There is a strange story, repeated in yeshiva day school classes and Shabbat lunch tables, that when Julius Streicher reached his richly deserved end at Nuremberg in 1946, he yelled “Purimfest!” from the gallows platform.
The story of Esther, and that of the Holocaust: both cases in which God was hidden, and only one of which ended in rejoicing. The renowned Hungarian writer Gábor Schein’s The Book of Mordechai—the first of two novellas in this volume published by Seagull Press as part of its new Hungarian List — sutures together these stories in the operating theater of a small oilcloth-covered table in Hungary. The protagonist, called only P., is being taught to read Hebrew by his grandmother, who uses a Hungarian translation of the Book of Esther as her textbook. The Book of Mordechai alternates between the story of Esther and quick sketches of Hungarian Jewish life in the middle decades of the twentieth century — sketches that eventually form a full portrait of the merciless transition from deportations and labor camps to the grind of poverty under Stalin. The “action” belongs to Mordechai and Esther, Ahasuerus, and Vashti in her defiance. The story’s present is merely an act of reading, and life happens inside and alongside the translated book. “We should speak in a language that does not exist,” a long-ago rabbi ruefully urges in the book’s backward glances. If we cannot find the right words, we risk finding ourselves babbling in the garbled tongues of Ahasuerus’s furthest provinces, teetering over the ledge of the known world.

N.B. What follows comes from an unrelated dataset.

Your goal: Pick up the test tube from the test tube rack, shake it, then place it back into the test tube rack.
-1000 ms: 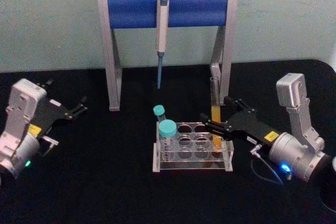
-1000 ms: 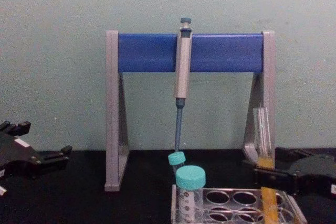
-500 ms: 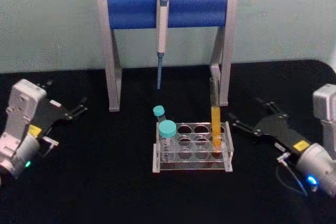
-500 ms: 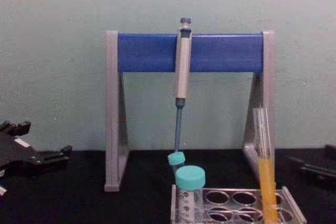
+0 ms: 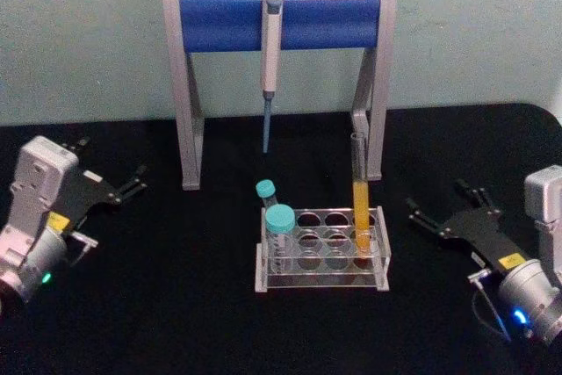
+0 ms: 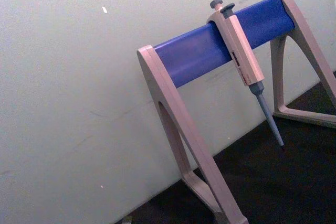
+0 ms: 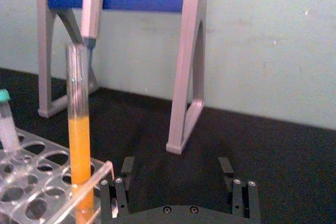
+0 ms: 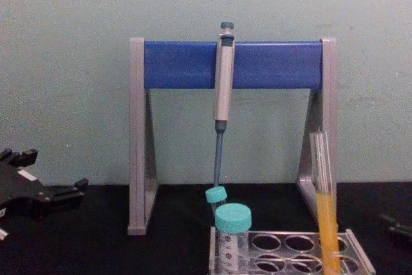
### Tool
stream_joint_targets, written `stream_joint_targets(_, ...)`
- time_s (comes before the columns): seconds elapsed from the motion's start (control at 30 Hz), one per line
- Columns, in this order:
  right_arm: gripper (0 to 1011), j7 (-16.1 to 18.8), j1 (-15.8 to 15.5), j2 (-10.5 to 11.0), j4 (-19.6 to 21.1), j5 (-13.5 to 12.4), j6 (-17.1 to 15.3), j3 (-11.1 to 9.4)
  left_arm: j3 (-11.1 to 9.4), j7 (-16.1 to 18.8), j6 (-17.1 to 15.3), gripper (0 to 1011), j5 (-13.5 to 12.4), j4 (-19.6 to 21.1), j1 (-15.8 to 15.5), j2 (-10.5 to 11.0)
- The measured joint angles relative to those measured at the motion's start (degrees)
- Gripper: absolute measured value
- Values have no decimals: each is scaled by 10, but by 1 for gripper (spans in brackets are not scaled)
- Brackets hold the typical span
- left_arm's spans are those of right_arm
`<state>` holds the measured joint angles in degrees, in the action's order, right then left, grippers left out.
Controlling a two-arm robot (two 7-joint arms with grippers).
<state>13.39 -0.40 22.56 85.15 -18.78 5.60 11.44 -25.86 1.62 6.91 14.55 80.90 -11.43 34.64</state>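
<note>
Head view showed the right gripper (image 5: pixel 443 209) low over the black table (image 5: pixel 176 305), its fingers spread apart and holding nothing. The test tube (image 5: pixel 360 195) stood upright in front of this gripper, a little to its inner side and clearly apart from it, in a hole at the near end of the test tube rack (image 5: pixel 323 252).

The tube looked light, stiff and thin, made of smooth clear glass, so it was probably slippery and easy to break. It had no cap, and the orange liquid filled the lower half. I think a gentle hold on the bare glass above the liquid was best, keeping it vertical.

The left gripper (image 5: pixel 132 180) rested far away, also spread open.
</note>
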Motion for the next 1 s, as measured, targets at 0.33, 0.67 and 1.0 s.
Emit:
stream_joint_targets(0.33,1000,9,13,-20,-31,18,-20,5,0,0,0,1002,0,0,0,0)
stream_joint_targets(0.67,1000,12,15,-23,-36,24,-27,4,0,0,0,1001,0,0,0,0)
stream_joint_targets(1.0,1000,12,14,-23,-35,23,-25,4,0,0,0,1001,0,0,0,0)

If The Book of Mordechai is a story about reading that has about it the quiet sideways rhythm of that activity, this volume’s second work, Lazarus, pulses with the anger and anxiety that writing can engender, as it demands always another mark on the page. Lazarus takes the form of a son writing about his father in express disobedience to the latter’s wishes — an act of love tinged with violence. The unspeakable and unwritable horrors of the Holocaust compound to delineate a sullen and airless present in Communist Hungary where “the chances for liberty were null.” Lazarus is the project of “writing a body, a burning book. I will let it burn away anew, let the words perish with it — but not without a trace, for burning always leaves behind a mark.” Lazarus’s narrator sees the resurrection of the biblical Lazarus not as the triumph of life over death, but as merely a particularly effective sign for the sordid failures of the imagination. Writing is like the corruption of the flesh; it parades wounds instead of binding them together to allow healing. The only mercy is that, like bodies, the narrator’s words will eventually become dust.